What the task asks: Output the records below again, precisely as they are written.

(Saved data entries)
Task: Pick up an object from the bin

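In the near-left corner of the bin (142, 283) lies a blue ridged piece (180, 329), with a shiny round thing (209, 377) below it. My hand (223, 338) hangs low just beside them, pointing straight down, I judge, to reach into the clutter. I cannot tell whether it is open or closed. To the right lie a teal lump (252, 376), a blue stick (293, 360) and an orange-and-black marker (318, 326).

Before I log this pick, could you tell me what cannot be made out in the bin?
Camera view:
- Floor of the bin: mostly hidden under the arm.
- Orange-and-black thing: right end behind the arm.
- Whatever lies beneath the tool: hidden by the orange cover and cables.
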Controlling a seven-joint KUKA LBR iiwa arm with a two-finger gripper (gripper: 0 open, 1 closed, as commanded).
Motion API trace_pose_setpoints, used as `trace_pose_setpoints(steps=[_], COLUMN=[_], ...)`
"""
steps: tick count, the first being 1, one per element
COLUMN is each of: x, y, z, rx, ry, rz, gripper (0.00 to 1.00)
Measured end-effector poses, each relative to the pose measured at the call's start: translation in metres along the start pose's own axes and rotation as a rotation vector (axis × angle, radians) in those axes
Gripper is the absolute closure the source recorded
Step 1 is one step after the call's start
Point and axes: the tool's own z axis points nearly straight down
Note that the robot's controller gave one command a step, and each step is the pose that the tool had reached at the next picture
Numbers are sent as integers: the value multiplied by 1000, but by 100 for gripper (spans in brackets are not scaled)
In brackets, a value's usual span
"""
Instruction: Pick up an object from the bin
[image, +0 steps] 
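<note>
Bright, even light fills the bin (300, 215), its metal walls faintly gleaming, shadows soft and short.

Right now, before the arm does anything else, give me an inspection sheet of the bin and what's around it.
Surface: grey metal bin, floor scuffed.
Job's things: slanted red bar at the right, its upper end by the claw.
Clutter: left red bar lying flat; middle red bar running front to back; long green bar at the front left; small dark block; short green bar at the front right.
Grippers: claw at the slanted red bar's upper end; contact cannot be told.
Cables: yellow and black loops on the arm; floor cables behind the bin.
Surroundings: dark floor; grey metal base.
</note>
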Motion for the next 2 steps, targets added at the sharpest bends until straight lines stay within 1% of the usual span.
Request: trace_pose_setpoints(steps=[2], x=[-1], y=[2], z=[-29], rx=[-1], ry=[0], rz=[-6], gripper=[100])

Written solution:
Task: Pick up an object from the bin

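In the near-left corner of the bin (142, 283) lies a blue ridged piece (180, 329), with a shiny round thing (209, 377) below it. My hand (223, 338) hangs low just beside them, pointing straight down, I judge, to reach into the clutter. I cannot tell whether it is open or closed. To the right lie a teal lump (252, 376), a blue stick (293, 360) and an orange-and-black marker (318, 326).

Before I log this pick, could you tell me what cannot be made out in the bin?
Camera view:
- Floor of the bin: mostly hidden under the arm.
- Orange-and-black thing: right end behind the arm.
- Whatever lies beneath the tool: hidden by the orange cover and cables.
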Controlling a seven-joint KUKA LBR iiwa arm with a two-finger gripper (gripper: 0 open, 1 closed, as commanded).
Motion API trace_pose_setpoints, used as `trace_pose_setpoints(steps=[_], COLUMN=[_], ...)`
"""
steps: tick count, the first being 1, one per element
COLUMN is each of: x, y, z, rx, ry, rz, gripper (0.00 to 1.00)
Measured end-effector poses, each relative to the pose measured at the call's start: translation in metres along the start pose's own axes and rotation as a rotation vector (axis × angle, radians) in those axes
Gripper is the absolute closure the source recorded
Step 1 is one step after the call's start
Point and axes: the tool's own z axis points nearly straight down
Note that the robot's controller gave one command a step, and each step is the pose that the tool had reached at the next picture
Numbers are sent as integers: the value multiplied by 1000, but by 100 for gripper (spans in brackets are not scaled)
In brackets, a value's usual span
"""
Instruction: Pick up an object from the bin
[image, +0 steps] 
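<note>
Bright, even light fills the bin (300, 215), its metal walls faintly gleaming, shadows soft and short.

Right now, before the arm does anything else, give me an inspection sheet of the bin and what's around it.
Surface: grey metal bin, floor scuffed.
Job's things: slanted red bar at the right, its upper end by the claw.
Clutter: left red bar lying flat; middle red bar running front to back; long green bar at the front left; small dark block; short green bar at the front right.
Grippers: claw at the slanted red bar's upper end; contact cannot be told.
Cables: yellow and black loops on the arm; floor cables behind the bin.
Surroundings: dark floor; grey metal base.
</note>
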Motion for the next 2 steps, targets added at the sharpest bends until straight lines stay within 1% of the usual span.
Request: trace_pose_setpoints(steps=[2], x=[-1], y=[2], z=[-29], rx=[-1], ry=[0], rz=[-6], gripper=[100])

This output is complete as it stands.